В этот миг я остро ощутила стыд. Такой же, какой охватывал меня на Дартмут-сквер, когда мать, сняв трубку, рыдала у себя в комнате или на кухне или когда махала газетой, рвала ее на клочки и запихивала в мусорное ведро. Так что же случилось с моей матерью? Я. С ней случилась я. Я не просто причинила ей неудобство. Все было серьезнее. Я стала настоящей катастрофой. Внезапно я почувствовала себя маленькой и никому не нужной. Ласло все понял и переменился в лице, но взгляда не отвел.
Мы проговорили до самого ужина, и мне постепенно стало лучше. Море, эта комната, заботливое внимание Ласло – все это заполняло образовавшуюся во мне пустоту. Жизнь перестала казаться такой уж несправедливой.
Потом вдруг открылась дверь, незаметная на фоне стены, оклеенной старинными обоями, и в комнату вошла женщина – молодая итальянка с выгоревшими на солнце волосами. Босоногая, она держала на руках ребенка, а симпатичная цветастая юбка, очень может быть, совсем дешевая, придавала ей крестьянский вид. Из-за спины на нее падал солнечный луч, и в темной комнате она походила на призрак. Сквозь тонкую хлопчатобумажную блузку в оборках просвечивало обнаженное тело, и эта картина как будто перенесла меня в шестидесятые (дело происходило не в шестидесятые). Она наклонила голову и прижалась носом к ребенку, подозреваю, тоже голенькому, хотя утверждать не возьмусь. Я сумела разглядеть пухлую спинку в складочках, по которой она поглаживала малыша, направляясь к двери в другом конце комнаты. Проходя мимо, она чуть заметно, вскользь, улыбнулась Ласло. На меня она даже не посмотрела, хотя мое присутствие явно не избежало ее внимания. Хиппующая внучка, косящая под деревенскую дурочку? Но какая красавица! В свете, струившемся из узких окон, она словно сияла; под легкой блузкой угадывались темные соски. Нам оставалось лишь любоваться ею, и мы ею любовались. Ласло терпеливо ждал, пока она не спеша пройдет мимо нас и скроется за дверью.
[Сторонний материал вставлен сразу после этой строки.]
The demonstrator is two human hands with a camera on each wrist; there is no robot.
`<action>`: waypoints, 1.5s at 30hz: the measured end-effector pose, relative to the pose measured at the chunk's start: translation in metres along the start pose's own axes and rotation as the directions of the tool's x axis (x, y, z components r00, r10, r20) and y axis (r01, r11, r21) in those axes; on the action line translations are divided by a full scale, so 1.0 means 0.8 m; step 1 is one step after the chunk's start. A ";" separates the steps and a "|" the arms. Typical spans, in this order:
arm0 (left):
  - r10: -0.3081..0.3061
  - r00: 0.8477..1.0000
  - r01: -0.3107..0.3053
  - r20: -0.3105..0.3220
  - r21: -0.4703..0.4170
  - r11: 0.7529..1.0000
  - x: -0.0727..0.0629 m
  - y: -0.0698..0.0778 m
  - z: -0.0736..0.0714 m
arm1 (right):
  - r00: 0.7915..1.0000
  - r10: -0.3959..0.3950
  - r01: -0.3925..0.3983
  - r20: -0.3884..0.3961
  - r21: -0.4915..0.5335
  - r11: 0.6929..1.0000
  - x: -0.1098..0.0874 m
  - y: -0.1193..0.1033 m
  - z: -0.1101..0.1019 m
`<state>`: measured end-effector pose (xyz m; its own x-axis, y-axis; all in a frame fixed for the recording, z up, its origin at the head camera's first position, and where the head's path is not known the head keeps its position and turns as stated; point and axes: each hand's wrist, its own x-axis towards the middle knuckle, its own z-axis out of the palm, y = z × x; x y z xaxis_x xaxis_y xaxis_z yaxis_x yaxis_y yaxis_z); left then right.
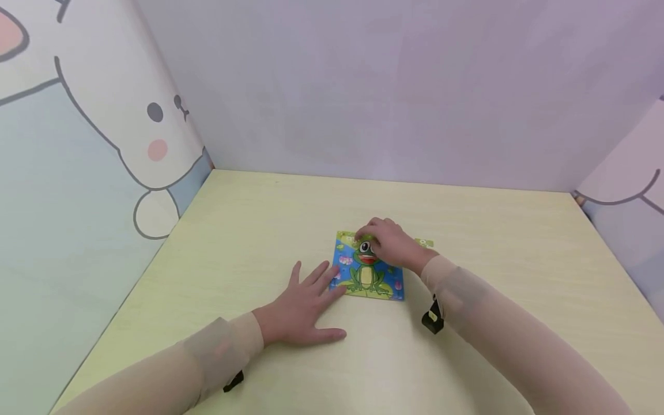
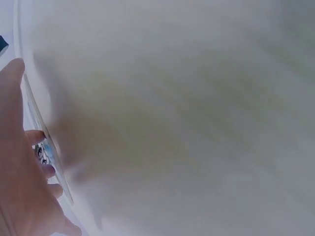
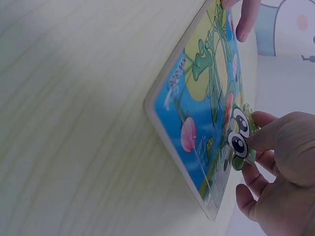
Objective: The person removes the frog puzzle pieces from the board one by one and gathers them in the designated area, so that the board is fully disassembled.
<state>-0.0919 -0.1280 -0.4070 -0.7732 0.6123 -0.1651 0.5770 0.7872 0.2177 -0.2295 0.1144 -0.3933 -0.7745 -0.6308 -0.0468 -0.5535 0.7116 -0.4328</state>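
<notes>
A flat puzzle board with a green frog on a blue pond lies on the table. At the board's top, my right hand pinches the puzzle piece with the frog's eyes between thumb and fingers. That piece sits over the frog's mouth in the right wrist view, partly hidden by the fingers. My left hand lies with straight, spread fingers, its fingertips on the board's left edge. In the left wrist view the board's thin edge shows beside those fingers.
A small green printed piece lies on the pale wood-grain table, just beyond the right wrist. Printed cartoon walls rise at the left and right, and a plain lilac wall stands at the back.
</notes>
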 end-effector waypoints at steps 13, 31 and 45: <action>0.022 0.998 -0.024 0.051 0.035 0.999 0.038 0.023 0.001 | 0.995 0.055 -0.063 0.084 0.089 0.994 0.007 0.008 -0.002; 0.004 0.998 -0.005 0.064 0.021 1.000 0.041 0.025 0.003 | 0.999 0.018 -0.022 0.051 0.083 0.996 0.007 0.007 -0.007; -0.005 0.998 0.000 0.070 0.066 0.998 0.048 0.028 -0.001 | 0.994 -0.112 0.112 -0.002 0.013 0.994 -0.003 0.002 -0.007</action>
<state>-0.1090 -0.0866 -0.4080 -0.7558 0.6121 -0.2327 0.5928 0.7905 0.1541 -0.2299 0.1187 -0.3887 -0.7080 -0.7062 0.0035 -0.6328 0.6322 -0.4472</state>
Затем он повернулся ко мне с улыбкой, словно извиняясь за это прекрасное вторжение, и на меня снова накатило ощущение пустоты; так бывает, когда думаешь, что вызываешь у мужчины интерес, но выясняется, что ты ошибаешься. Ты ему нравишься, но в постели у него другая. Тебе представляется невежливым, что он питает слабость к женщинам, которые проигрывают тебе во многих отношениях. Какая жалость.
И хотя старик только что отверг меня дважды – сначала как дочь, а затем как возлюбленную, – увиденное затронуло в моей душе бесчисленные струны. И годы спустя я продолжала тосковать по этой комнате, по морю и даже по его мадонне.